In an article published on May 9, 2018 by regulatory news provider Chemical Watch, editor Andrew Turley informed that the World Health Organization’s (WHO) International Agency for Research on Cancer (IARC) concluded that both styrene (CAS 100-42-5) and styrene-6,8-oxide (CAS 96-09-3) are “probably carcinogenic to humans.” A news article in the peer-reviewed journal The Lancet Oncology, published on April 18, 2018, informed that this conclusion was reached at the IARC expert meeting held in March 2018, and the resulting monograph will be published in Volume 121 of the IARC Monographs.
For styrene, the evidence from human and animal studies was “limited” and “sufficient,” respectively. Animal studies provided “strong evidence of a mechanism that operates in humans,” and showed that styrene is genotoxic, Turley summarized.
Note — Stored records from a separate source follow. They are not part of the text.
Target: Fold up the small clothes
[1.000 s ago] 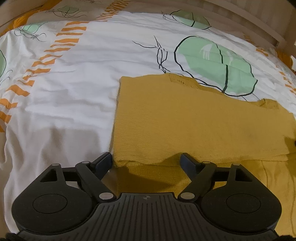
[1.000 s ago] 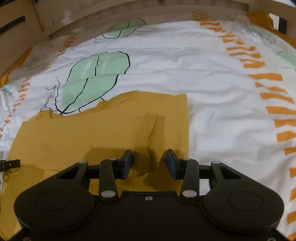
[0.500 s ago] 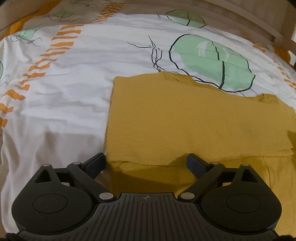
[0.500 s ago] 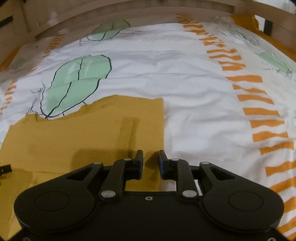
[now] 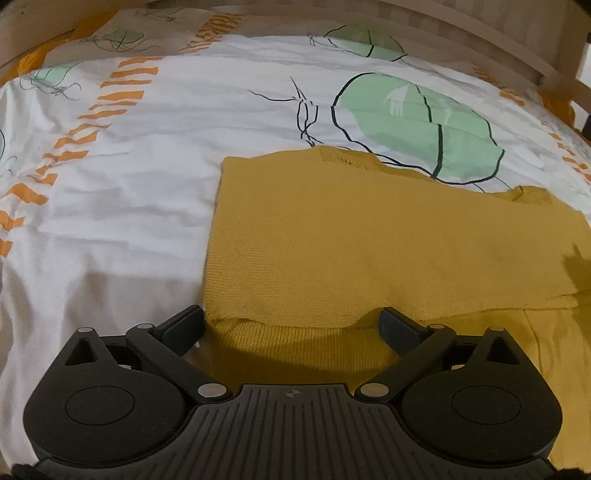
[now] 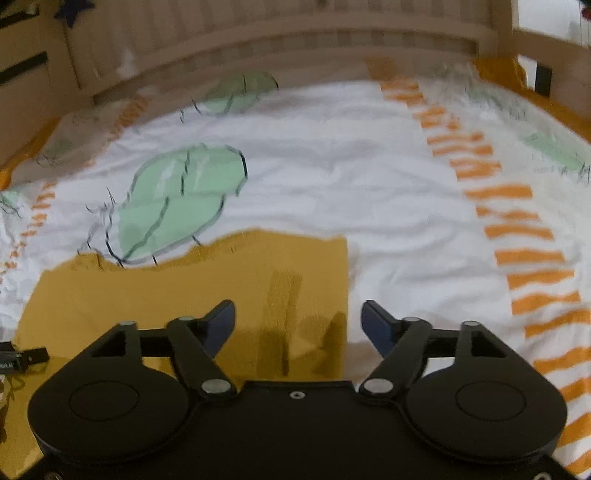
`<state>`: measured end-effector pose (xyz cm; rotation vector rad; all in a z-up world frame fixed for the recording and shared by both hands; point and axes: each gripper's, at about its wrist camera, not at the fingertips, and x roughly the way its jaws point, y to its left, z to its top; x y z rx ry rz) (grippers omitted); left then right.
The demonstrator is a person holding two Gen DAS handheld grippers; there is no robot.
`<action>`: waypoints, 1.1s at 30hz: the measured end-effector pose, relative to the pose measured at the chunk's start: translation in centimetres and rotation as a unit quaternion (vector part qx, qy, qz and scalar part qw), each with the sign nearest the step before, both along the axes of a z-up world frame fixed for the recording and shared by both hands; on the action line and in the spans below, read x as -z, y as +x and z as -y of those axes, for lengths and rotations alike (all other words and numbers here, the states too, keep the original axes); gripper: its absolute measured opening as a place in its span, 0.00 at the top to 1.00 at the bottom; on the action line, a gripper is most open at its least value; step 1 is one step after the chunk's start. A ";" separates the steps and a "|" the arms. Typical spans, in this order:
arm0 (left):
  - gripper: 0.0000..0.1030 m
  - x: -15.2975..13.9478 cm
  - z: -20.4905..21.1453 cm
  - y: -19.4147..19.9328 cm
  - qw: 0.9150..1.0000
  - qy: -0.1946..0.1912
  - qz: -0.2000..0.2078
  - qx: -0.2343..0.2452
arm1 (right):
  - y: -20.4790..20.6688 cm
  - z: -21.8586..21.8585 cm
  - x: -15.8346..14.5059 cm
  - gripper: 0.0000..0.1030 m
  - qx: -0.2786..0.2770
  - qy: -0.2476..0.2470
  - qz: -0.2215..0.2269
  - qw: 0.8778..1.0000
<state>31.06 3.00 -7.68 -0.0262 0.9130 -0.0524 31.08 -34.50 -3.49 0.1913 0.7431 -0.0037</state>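
— What is sitting nearest the lens on the left side?

— The left gripper [image 5: 291, 325], its jaws standing wide apart and grasping nothing after just opening further. They are straddling the near folded edge of the mustard knit top [image 5: 369, 236], one finger at the garment's left corner, the other over the cloth; whether they are touching it cannot be told.

— And on the right?

— The right gripper [image 6: 298, 321] is likewise released, its jaws having just been opening. Only the garment's right-hand edge is lying below the gap, with a faint crease running up the fabric.

— Where is the top lying?

— It is lying flat on the bedcover [image 5: 147, 206], folded over on itself so an upper layer is ending just ahead of the left fingers. Its far, uneven edge is overlapping a large green leaf print [image 5: 417, 125].

— Beyond that?

— White cover with orange dashes is stretching back to a pale wooden slatted headboard [image 6: 295, 33], blurred in the right view.
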 end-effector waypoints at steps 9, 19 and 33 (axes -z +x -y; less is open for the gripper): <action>0.16 -3.5 -2.3 -4.0 1.000 -0.010 0.017 -0.025 | -4.9 -0.7 -4.9 0.06 0.008 0.020 0.127 0.992; 0.16 -9.5 -3.6 -15.0 0.998 -0.015 0.067 -0.001 | -14.8 -0.7 -7.6 0.01 0.014 0.096 0.118 0.988; 0.16 -7.2 -5.0 -24.0 0.999 -0.038 0.006 0.017 | -21.9 -0.9 -4.1 0.01 0.005 0.127 -0.022 0.992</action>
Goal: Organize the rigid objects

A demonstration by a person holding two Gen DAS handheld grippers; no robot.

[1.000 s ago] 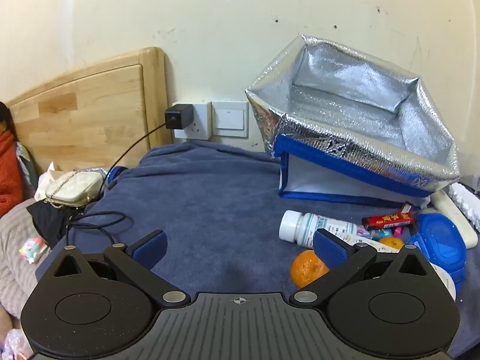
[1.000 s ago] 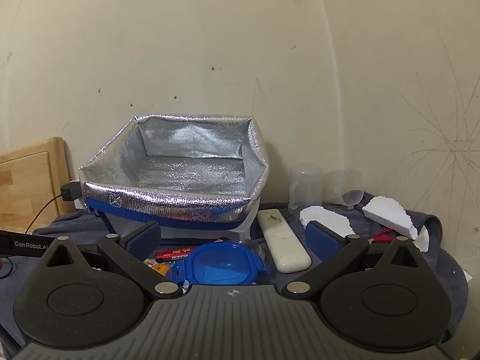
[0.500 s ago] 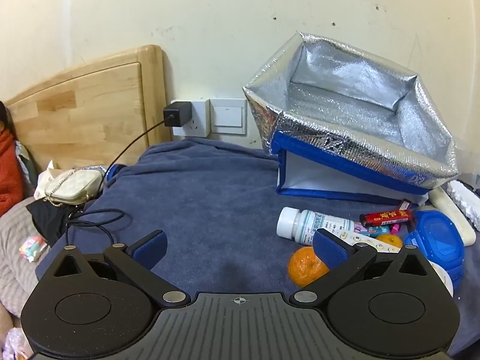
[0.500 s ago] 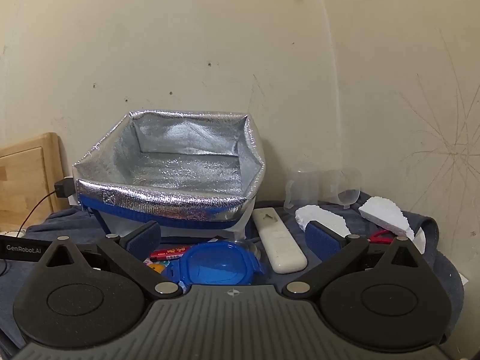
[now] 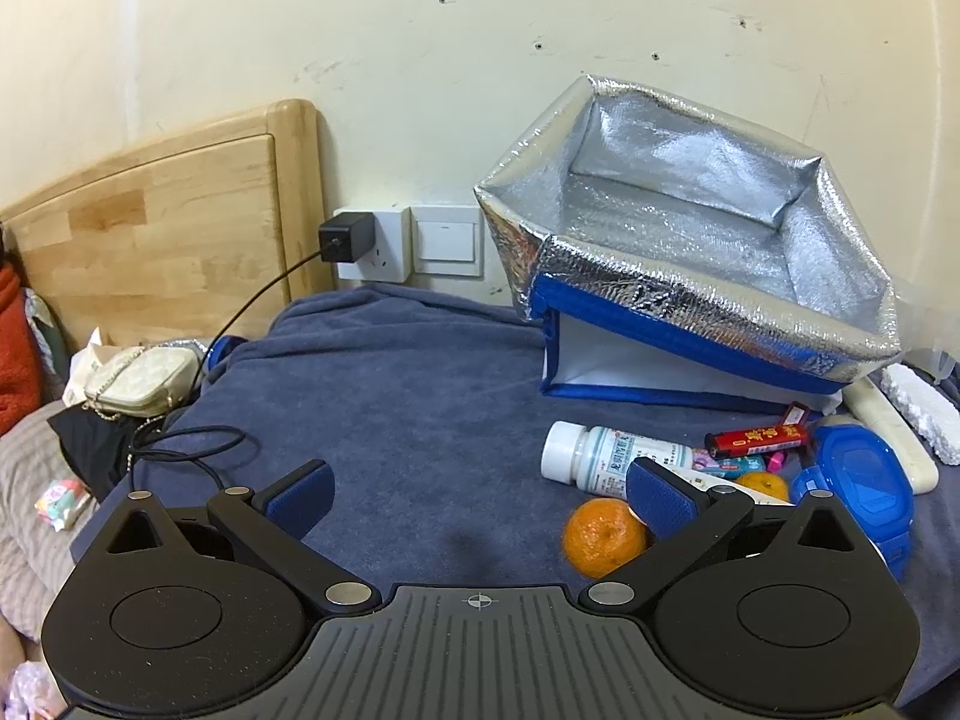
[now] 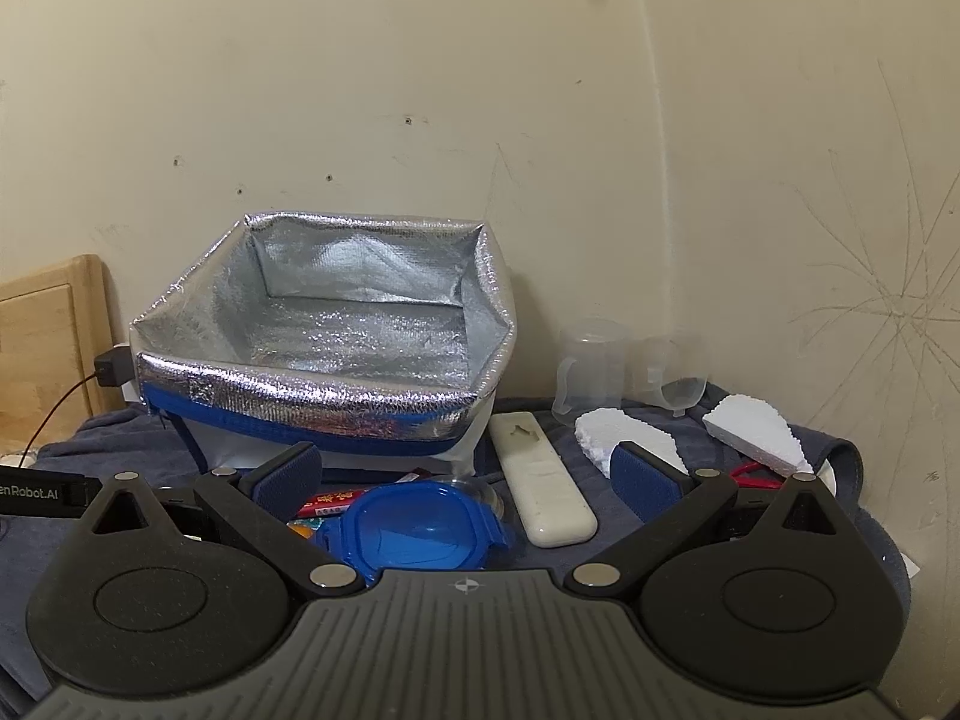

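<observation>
An open foil-lined insulated bag [image 5: 690,252] with blue trim stands at the back of a blue towel [image 5: 390,408]; it also shows in the right wrist view [image 6: 336,354], empty inside. In front of it lie a white pill bottle [image 5: 606,456], a mandarin [image 5: 603,537], a red lighter [image 5: 759,437], a blue lidded container [image 5: 855,483] and a white remote [image 6: 543,495]. My left gripper [image 5: 480,495] is open and empty, left of the mandarin. My right gripper [image 6: 468,471] is open and empty, above the blue container [image 6: 411,531].
Two foam pieces [image 6: 756,432] and clear plastic cups [image 6: 591,366] lie at the right. A wall socket with a black charger [image 5: 348,237] and its cable sit at the left, beside a wooden headboard [image 5: 150,234]. A white purse [image 5: 141,381] lies off the towel's left edge.
Both views have shifted slightly: the bag and the objects sit a little further left and lower in the left wrist view. Both grippers stay open and empty.
</observation>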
Styrene is a monomer used in polystyrene and many other varieties of plastics. Styrene-6,8-oxide is used to make epoxy resins (non-food contact), but it can also be formed in styrene-containing plastics through oxidation of styrene monomer.
Andrew Turley (May 9, 2018). “IARC says plastics component styrene is ‘probably carcinogenic.’” Chemical Watch
IARC Monographs Vol 121 Group (2018). “Carcinogenicity of quinoline, styrene, and styrene-7,8-oxide.” Lancet Oncology (published April 18, 2018).